Three: Expand the purchase of commercial items. The United States no longer maintains a unique military-industrial complex. An increasing fraction of the goods and services the Pentagon acquires are commercial in nature. The commercial industrial base produces these goods and services far more cheaply and, in many cases, more reliably, than what is done for military-unique items.
The Pentagon has had a policy for nearly 20 years of buying commercial items whenever it makes sense and, this is the important point, to use standard business practices when doing so. The reason for the latter requirement is that when DoD tries to impose defense-unique regulations, requirements and accounting standards on the acquisition of commercial items their price skyrockets. The same item, a ship’s generator for example, can cost three times as much when all the unique government processes and procedures are piled on top of the commercial costs.
As discussed in a recent report by the Aerospace Industries Association, DoD acquisition officials are increasingly seeking to undermine the savings from buying commercial items. Government officials are asking private companies to provide certified cost and pricing information on commercial items as if these were military-unique products. In many cases, the commercial company doesn’t even collect the required data. In other instances, DoD is demanding that commercial companies relinquish patent rights and intellectual property associated with items that were developed solely with private resources.

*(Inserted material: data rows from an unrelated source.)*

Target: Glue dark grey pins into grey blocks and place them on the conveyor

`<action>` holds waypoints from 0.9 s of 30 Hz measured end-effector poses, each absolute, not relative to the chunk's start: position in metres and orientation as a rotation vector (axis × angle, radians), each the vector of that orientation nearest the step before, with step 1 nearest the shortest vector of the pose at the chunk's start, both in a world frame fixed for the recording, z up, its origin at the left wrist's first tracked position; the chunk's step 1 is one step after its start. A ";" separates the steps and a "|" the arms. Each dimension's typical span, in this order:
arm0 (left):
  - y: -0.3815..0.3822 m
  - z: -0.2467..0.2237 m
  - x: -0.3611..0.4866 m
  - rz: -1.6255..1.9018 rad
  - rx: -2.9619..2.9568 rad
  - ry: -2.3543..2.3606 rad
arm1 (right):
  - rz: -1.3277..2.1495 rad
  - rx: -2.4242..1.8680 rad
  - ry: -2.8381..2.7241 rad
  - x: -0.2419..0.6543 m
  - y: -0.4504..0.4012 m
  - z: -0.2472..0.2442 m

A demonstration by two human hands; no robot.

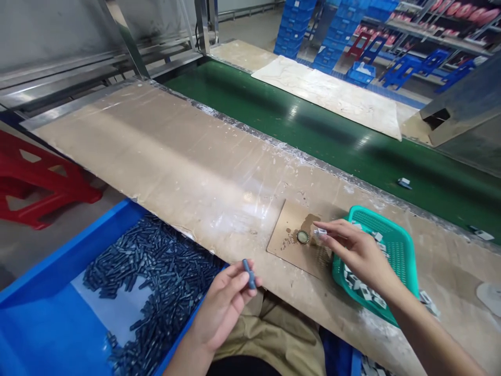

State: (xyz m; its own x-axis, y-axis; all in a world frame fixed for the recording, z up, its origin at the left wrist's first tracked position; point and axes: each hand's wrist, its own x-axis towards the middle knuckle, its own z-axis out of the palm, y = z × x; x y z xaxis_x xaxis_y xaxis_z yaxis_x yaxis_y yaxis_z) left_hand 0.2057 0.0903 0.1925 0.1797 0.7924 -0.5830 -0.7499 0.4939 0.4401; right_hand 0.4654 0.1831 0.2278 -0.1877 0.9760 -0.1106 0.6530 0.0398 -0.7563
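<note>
Between the thumb and fingers of my left hand is a dark blue stick-shaped plastic part, held over the table's near edge. My right hand pinches a small white block-shaped part beside the green basket's left rim. Under and left of that hand, a bottle cap lies on a wet-stained cardboard piece. The green basket holds several more white parts, partly covered by my right wrist. At lower left, a blue bin contains a heap of dark blue stick parts.
Beyond the table runs a green conveyor belt, carrying a joined white-and-blue piece. A white part lies right of the basket. A red stool stands at left; stacked blue crates are behind.
</note>
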 end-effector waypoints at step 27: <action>0.120 0.208 0.280 1.224 0.312 0.960 | 1.264 -1.632 -1.382 0.436 0.146 0.258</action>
State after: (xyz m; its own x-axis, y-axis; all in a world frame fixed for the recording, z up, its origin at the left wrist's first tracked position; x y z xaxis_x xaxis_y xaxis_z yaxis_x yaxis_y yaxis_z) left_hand 0.2805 0.1200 0.2083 0.0235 0.8925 -0.4504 -0.6507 0.3557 0.6709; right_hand 0.4364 0.1462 0.2583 -0.0184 0.9658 -0.2585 0.3439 -0.2366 -0.9087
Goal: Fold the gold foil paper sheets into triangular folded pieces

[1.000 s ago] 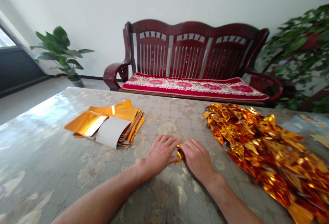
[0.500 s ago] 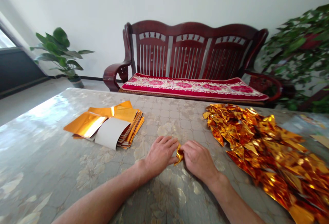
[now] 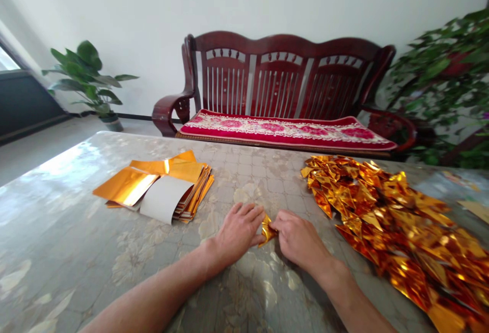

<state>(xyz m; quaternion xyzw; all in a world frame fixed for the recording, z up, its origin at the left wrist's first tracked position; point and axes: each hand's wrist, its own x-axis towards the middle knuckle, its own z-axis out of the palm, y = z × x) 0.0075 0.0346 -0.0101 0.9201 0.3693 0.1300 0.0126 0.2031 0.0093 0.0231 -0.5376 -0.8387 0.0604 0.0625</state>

If Secretary Hagel and Deputy Secretary Fox were simply to maintain current commercial items definitions and implement the 1994 acquisition law as intended, they would not only avoid a protracted fight with U.S. industry but guarantee itself lower costs and improved quality for a wide range of goods and services. DoD should also try to work with industry to get the most out of acquisition of commercial items, rather than treating the private sector as an adversary.